● YOUR GOAL: Among the lines below, count those with the word "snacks". Answer with the number only.
== EXTRACTED DATA
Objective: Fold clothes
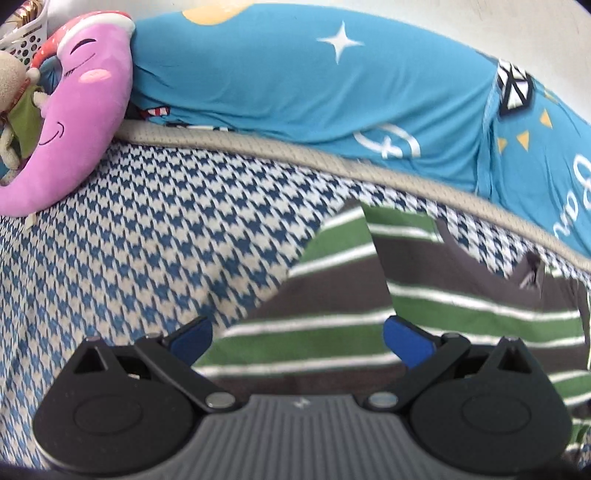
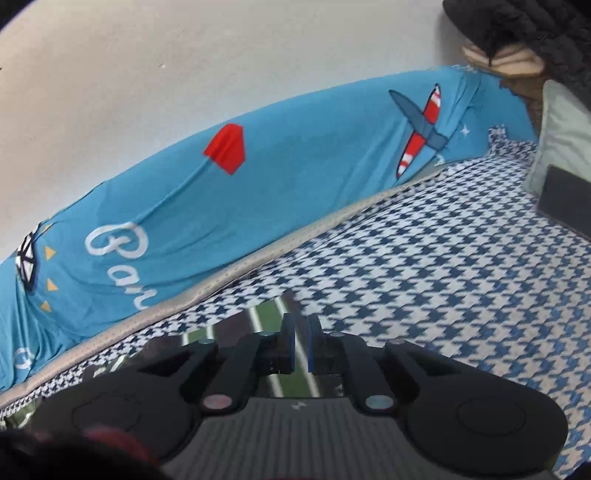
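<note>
A striped shirt [image 1: 424, 295] in green, brown and white lies flat on the blue-and-white houndstooth bedspread [image 1: 129, 240]. My left gripper [image 1: 297, 338] is open, its blue-padded fingers spread wide just above the shirt's left part. In the right wrist view, my right gripper [image 2: 301, 345] has its jaws nearly together over an edge of the same shirt [image 2: 269, 317]. A narrow gap shows between the pads, and I cannot tell whether cloth is pinched there.
A long blue cushion [image 1: 314, 81] with printed stars and a plane [image 2: 421, 129] runs along the wall behind a beige piped edge [image 1: 295, 151]. A pink plush toy [image 1: 74, 110] and a basket [image 1: 26, 33] lie far left. A grey-green pillow [image 2: 561, 140] sits far right.
</note>
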Tool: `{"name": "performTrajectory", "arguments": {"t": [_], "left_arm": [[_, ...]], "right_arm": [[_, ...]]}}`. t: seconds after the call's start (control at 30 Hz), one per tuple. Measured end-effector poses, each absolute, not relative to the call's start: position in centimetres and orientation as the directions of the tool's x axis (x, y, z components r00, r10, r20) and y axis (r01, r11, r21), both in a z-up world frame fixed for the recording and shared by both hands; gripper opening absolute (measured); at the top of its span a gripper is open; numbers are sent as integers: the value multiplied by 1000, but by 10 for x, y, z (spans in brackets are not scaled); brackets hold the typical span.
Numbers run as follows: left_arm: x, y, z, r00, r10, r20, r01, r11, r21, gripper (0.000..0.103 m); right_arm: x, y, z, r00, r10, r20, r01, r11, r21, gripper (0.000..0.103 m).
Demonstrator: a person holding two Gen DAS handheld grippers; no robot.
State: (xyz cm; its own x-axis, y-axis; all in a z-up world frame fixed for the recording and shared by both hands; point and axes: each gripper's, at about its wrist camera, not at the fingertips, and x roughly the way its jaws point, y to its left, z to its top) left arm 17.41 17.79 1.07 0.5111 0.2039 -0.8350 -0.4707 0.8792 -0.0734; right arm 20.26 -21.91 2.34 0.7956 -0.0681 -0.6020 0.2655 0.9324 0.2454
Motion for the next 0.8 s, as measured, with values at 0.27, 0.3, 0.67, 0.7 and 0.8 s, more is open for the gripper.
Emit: {"name": "performTrajectory", "arguments": {"t": [0.27,0.3,0.67,0.7,0.8], "left_arm": [[180,200,8,556,140,-820,-434,890,-142,103],[181,200,8,564,132,-815,-418,897,-145,103],[207,194,-10,562,126,-817,-369,922,-112,103],[208,196,-10,563,132,-816,-374,921,-109,103],[212,201,-12,565,146,-812,-376,921,-96,103]], "right_arm": [[193,-182,22,781,51,-622,159,948,277,13],[190,-177,23,777,64,-626,149,948,282,14],[154,-124,33,754,205,-624,31,938,346,21],[153,-119,32,747,216,-629,18,939,343,22],[153,-107,27,724,247,-644,-32,945,327,24]]}}
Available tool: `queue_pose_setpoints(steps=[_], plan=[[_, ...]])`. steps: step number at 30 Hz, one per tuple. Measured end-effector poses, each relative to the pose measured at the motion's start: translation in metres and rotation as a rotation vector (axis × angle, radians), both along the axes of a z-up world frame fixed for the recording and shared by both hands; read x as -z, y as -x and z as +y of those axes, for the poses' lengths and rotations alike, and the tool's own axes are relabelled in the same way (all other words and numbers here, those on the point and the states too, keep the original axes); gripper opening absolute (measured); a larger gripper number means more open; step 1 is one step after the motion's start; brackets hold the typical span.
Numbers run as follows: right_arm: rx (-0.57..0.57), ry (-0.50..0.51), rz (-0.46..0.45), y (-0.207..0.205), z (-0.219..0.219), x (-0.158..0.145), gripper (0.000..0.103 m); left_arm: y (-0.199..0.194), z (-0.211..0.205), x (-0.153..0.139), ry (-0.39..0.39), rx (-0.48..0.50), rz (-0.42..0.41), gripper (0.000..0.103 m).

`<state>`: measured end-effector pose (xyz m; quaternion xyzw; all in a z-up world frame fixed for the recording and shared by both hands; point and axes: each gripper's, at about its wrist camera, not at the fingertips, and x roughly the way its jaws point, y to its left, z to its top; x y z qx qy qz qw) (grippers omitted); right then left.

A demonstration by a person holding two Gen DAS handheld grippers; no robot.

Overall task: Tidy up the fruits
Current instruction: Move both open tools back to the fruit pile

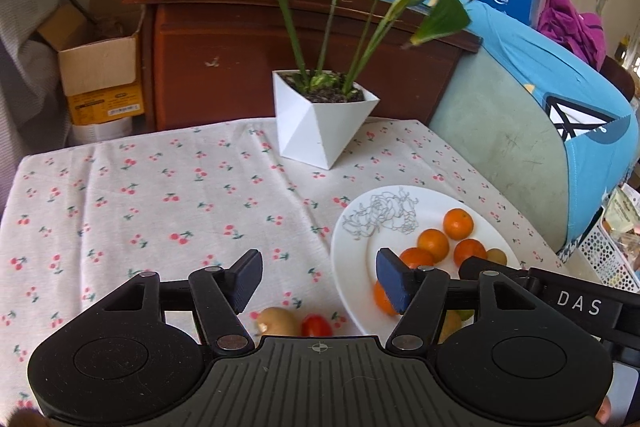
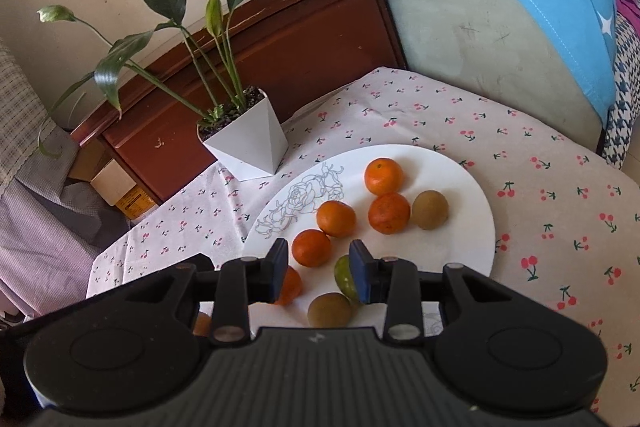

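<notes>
Left gripper (image 1: pixel 318 281), jaws apart & empty, hovers w/ kiwi (image 1: pixel 278 321) & tomato (image 1: pixel 316 325) just below; right gripper (image 2: pixel 318 273) empty over plate (image 2: pixel 460 187).

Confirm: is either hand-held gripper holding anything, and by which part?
Nothing held. The left hand-held gripper is open over the tablecloth; the right hand-held gripper is open above the plate, touching no fruit.
</notes>
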<state>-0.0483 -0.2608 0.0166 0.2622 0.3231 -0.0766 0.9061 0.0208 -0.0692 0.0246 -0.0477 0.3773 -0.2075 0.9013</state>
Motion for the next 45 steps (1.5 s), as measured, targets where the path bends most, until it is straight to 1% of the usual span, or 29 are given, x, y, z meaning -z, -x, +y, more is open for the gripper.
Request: queue_pose_setpoints(steps=[10,16,22,29,38,40,44,45], plan=[[-0.095,-0.007,-0.002,0.002,0.018,0.001,0.035,0.012,0.045,-0.005,0.015,-0.108,0.016,0.063],[-0.184,-0.003,-0.006,0.002,0.037,0.003,0.035,0.020,0.065,-0.003,0.005,-0.164,0.021,0.063],[-0.288,0.012,0.001,0.003,0.060,0.009,0.035,0.029,0.076,0.001,-0.007,-0.172,0.026,0.063],[-0.358,0.045,0.035,0.000,0.080,0.020,0.035,0.029,0.084,0.005,-0.014,-0.188,0.045,0.063],[-0.390,0.106,0.067,-0.014,0.095,0.031,0.034,0.026,0.091,0.012,-0.001,-0.181,0.077,0.063],[-0.392,0.119,0.062,-0.016,0.097,0.032,0.034,0.026,0.092,0.014,0.001,-0.179,0.087,0.063],[-0.396,0.143,0.055,-0.019,0.101,0.032,0.029,0.025,0.093,0.015,0.004,-0.176,0.091,0.063],[-0.397,0.144,0.054,-0.020,0.102,0.033,0.024,0.025,0.094,0.015,0.005,-0.175,0.092,0.063]])
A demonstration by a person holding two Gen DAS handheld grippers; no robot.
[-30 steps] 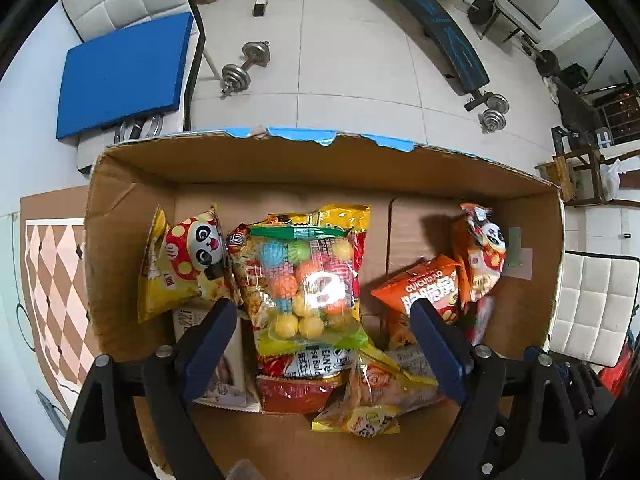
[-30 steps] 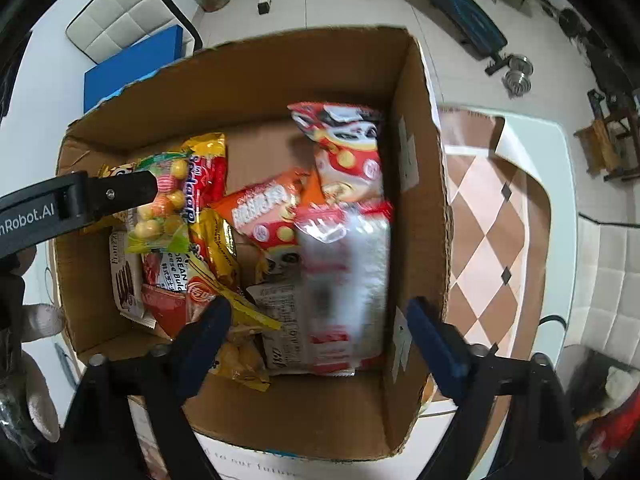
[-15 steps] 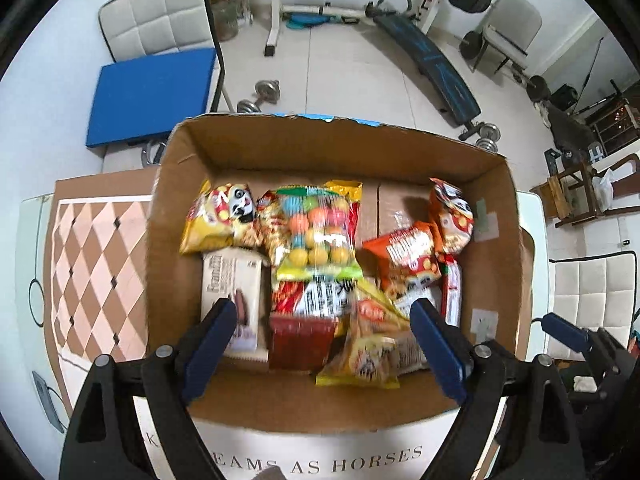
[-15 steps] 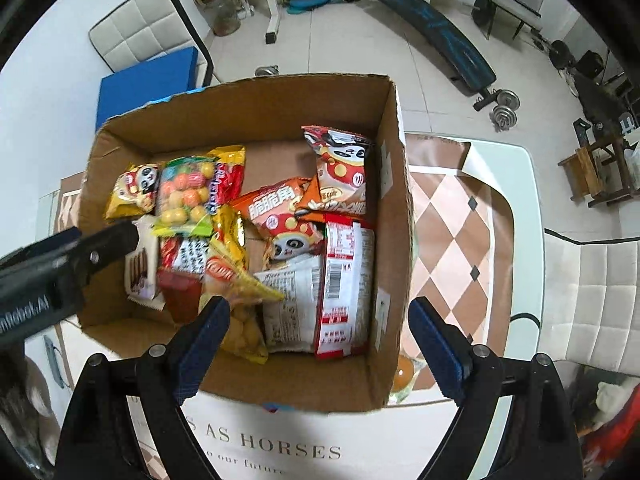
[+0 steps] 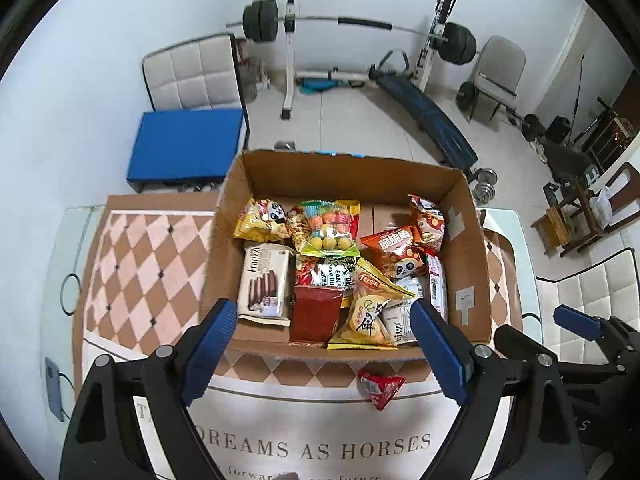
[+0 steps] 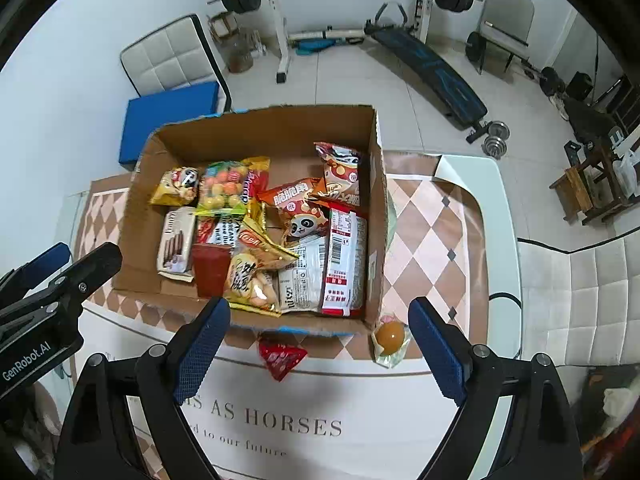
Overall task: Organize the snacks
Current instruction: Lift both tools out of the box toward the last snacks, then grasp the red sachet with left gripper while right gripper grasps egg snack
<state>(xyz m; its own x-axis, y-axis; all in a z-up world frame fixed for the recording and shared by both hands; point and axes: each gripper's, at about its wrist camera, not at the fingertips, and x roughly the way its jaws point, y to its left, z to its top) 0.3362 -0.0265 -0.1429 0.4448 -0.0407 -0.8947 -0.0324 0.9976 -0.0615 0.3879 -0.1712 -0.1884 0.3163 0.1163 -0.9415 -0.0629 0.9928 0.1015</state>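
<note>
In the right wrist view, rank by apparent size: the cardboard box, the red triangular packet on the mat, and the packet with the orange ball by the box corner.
1. cardboard box, by far largest.
2 and 3. red triangular packet and orange-ball packet: too alike to rank.

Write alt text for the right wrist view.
A cardboard box packed with snack packets sits on a checkered mat, seen from above between the open, empty right tongs. A small red packet and a round orange sweet in clear wrap lie outside the box's near wall; the left tongs show at the left edge.
</note>
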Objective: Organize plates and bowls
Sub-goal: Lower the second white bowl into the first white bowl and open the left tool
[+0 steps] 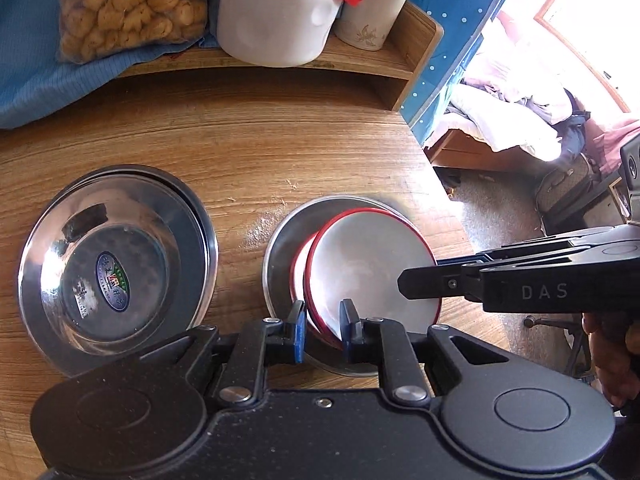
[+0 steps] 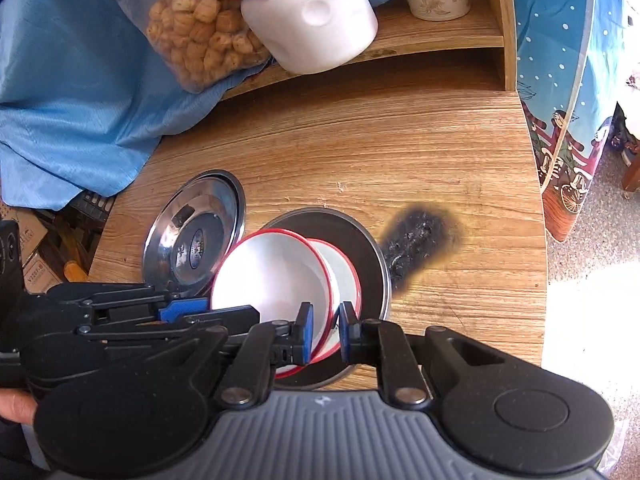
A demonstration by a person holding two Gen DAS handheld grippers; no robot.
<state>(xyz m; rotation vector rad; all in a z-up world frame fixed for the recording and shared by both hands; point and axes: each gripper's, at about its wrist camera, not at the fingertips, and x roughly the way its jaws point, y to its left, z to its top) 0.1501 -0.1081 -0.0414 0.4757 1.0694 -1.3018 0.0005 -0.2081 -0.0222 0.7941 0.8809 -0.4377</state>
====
● WORKED SOLUTION: 2